> _About this exercise_: Take the material below and reproduce, word for word, only the lines from the line with "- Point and" through the line with "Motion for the".

> _Material for the task_:
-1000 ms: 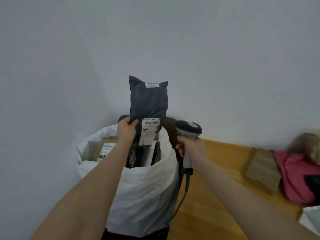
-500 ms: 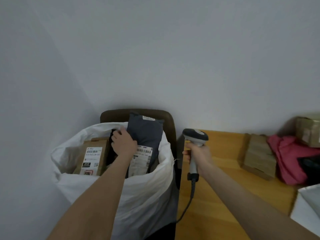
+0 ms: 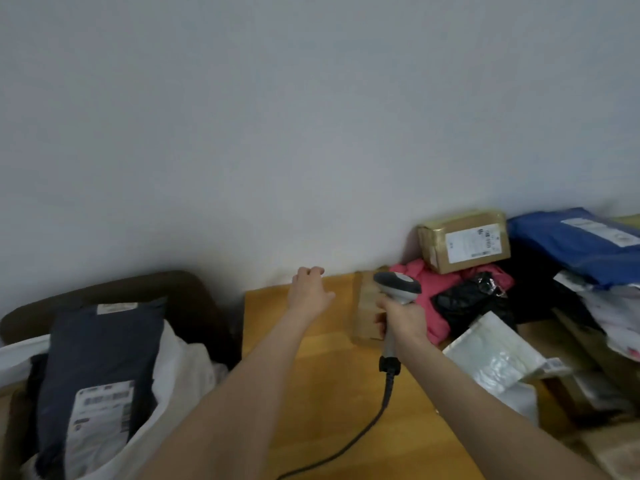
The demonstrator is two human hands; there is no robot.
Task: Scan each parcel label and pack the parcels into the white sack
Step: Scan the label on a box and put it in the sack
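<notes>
A dark grey parcel (image 3: 100, 348) with a white label stands in the white sack (image 3: 173, 372) at the lower left. My left hand (image 3: 310, 291) hovers over the wooden table (image 3: 329, 393), holding nothing, its fingers loosely curled. My right hand (image 3: 401, 318) grips the handle of a grey barcode scanner (image 3: 398, 287), its cable trailing down over the table. Just behind the scanner lies a small brown parcel (image 3: 367, 310). To the right are a pink parcel (image 3: 440, 289), a taped cardboard box (image 3: 464, 240) with a label, and a blue parcel (image 3: 575, 240).
A dark brown chair back (image 3: 114, 289) rises behind the sack. A black bag (image 3: 467, 299), a shiny silver mailer (image 3: 495, 355) and several white and brown parcels crowd the table's right side. A plain grey wall stands close behind.
My left hand let go of the dark grey parcel, now in the sack, and moved right over the table. The view swung right, showing more parcels. The scanner stays in my right hand.
</notes>
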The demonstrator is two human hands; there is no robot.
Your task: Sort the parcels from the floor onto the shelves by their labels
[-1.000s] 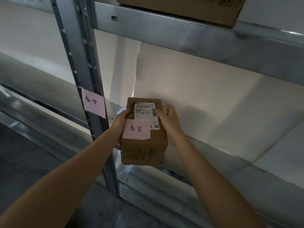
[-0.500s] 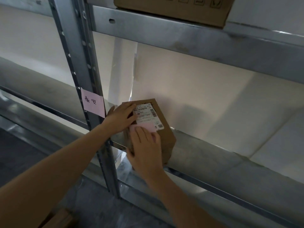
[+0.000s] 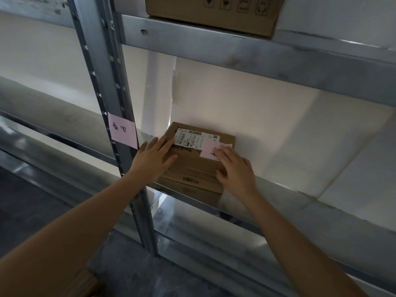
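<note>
A brown cardboard parcel (image 3: 192, 166) lies flat on the metal shelf (image 3: 300, 202), just right of the upright post. On its top are a white shipping label (image 3: 197, 139) and a pink handwritten note (image 3: 211, 152). My left hand (image 3: 153, 159) rests flat on the parcel's left side with fingers spread. My right hand (image 3: 235, 168) lies on the right side, fingers over part of the pink note, thumb at the front edge. A matching pink note (image 3: 123, 132) is stuck to the post.
The perforated steel post (image 3: 96, 71) stands left of the parcel. A larger cardboard box (image 3: 214, 16) sits on the shelf above, over a wide beam (image 3: 235, 52). A corner of cardboard (image 3: 85, 284) shows on the dark floor at bottom left.
The parcel went from held upright in both hands to lying flat on the shelf, turned so its label runs sideways. My hands moved from its sides onto its top.
</note>
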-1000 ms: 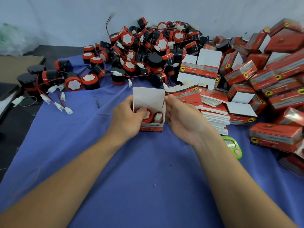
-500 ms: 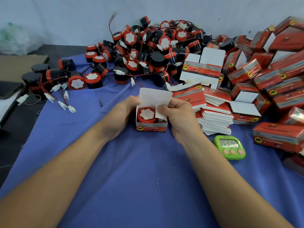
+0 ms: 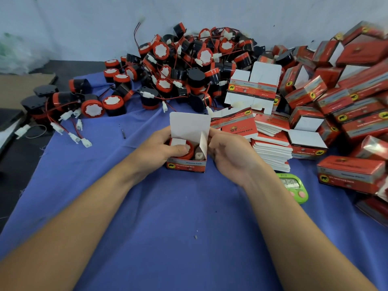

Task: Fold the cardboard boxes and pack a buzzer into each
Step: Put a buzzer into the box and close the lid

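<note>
A small red cardboard box (image 3: 186,165) stands open on the blue cloth, its white lid flap (image 3: 190,124) upright. Inside sits a red buzzer (image 3: 190,149) with its white connector beside it. My left hand (image 3: 159,148) grips the box's left side, and its thumb presses the left side flap down onto the buzzer. My right hand (image 3: 228,152) holds the box's right side, fingers pinching the right side flap (image 3: 203,141), which stands half raised. A heap of loose red and black buzzers (image 3: 178,66) lies behind.
A stack of flat unfolded boxes (image 3: 270,148) lies right of my right hand. Several packed red boxes (image 3: 352,89) pile up at the right. A green timer (image 3: 294,185) lies near my right wrist. Loose buzzers with wires (image 3: 63,106) lie at the left, near the cloth's edge.
My left thumb has come over the box and pushed the left flap onto the buzzer. My right hand has shifted from over the box's top to its right side, holding the right flap.
</note>
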### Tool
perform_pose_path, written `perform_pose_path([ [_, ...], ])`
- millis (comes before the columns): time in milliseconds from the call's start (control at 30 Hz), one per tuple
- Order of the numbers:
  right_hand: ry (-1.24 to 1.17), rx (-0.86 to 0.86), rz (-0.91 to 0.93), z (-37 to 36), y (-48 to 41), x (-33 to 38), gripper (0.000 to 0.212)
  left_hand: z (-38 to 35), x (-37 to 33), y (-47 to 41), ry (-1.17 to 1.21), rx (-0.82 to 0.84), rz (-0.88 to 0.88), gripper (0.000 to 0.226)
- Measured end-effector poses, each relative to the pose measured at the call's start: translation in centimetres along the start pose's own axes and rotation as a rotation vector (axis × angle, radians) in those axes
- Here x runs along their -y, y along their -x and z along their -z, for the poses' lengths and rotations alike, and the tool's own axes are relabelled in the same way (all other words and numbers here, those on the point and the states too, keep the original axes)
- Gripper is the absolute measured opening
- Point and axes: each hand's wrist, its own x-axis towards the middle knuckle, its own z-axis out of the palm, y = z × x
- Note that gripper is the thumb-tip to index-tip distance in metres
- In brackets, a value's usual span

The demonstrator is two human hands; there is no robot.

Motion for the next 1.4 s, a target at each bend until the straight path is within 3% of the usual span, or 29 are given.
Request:
perform_pose_path([
  [200,0.142,0.120,0.033,0.1,0.3,0.2,0.059,-1.1,-0.1,0.2,-0.026,-0.145,-0.045,0.057],
  [333,0.125,0.035,0.029,0.2,0.2,-0.1,0.050,-2.1,-0.3,0.5,-0.124,-0.217,-0.125,0.068],
  [467,0.044,-0.032,0.016,0.1,0.1,-0.1,0.045,-3.3,-0.4,0.4,-0.144,-0.296,-0.053,0.075],
  [733,-0.093,-0.254,0.015,0.0,-0.4,-0.2,0.026,-3.4,-0.6,0.4,0.157,-0.231,0.031,0.054],
  [800,-0.084,-0.237,0.021,-0.1,-0.4,-0.3,0.028,-3.8,-0.8,0.5,0.128,-0.268,0.022,0.052],
  [933,-0.007,-0.100,0.025,0.0,0.1,-0.3,0.039,-4.5,-1.0,0.6,0.038,-0.377,0.071,0.075],
  [1033,0.035,0.010,0.012,-0.3,0.3,-0.4,0.046,-4.8,-1.0,0.5,-0.083,-0.484,0.117,0.065],
  [1133,0.057,0.001,0.019,-0.7,0.2,-0.7,0.046,-4.9,-1.0,0.3,-0.129,-0.527,0.143,0.061],
  [1267,0.080,-0.062,0.028,-0.8,0.0,-0.8,0.046,-4.8,-0.9,0.4,-0.015,-0.465,0.130,0.063],
  [1400,0.154,-0.154,0.056,-1.0,-0.2,-0.6,0.042,-3.1,-1.8,1.2,0.160,-0.217,0.097,0.059],
])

> _Response below_:
- Point and axes: each hand's wrist, its own x-axis towards the middle knuckle, its own z-axis out of the palm, y = z × x
- Note that gripper is the thumb-tip to index-tip distance in metres
- In brackets, a value's usual span

The demonstrator is two human hands; there is no robot.

Motion for the next 1.4 s, a target at each bend until the straight path is within 3% of the usual span, or 29 are given.

There is nothing else to this exercise.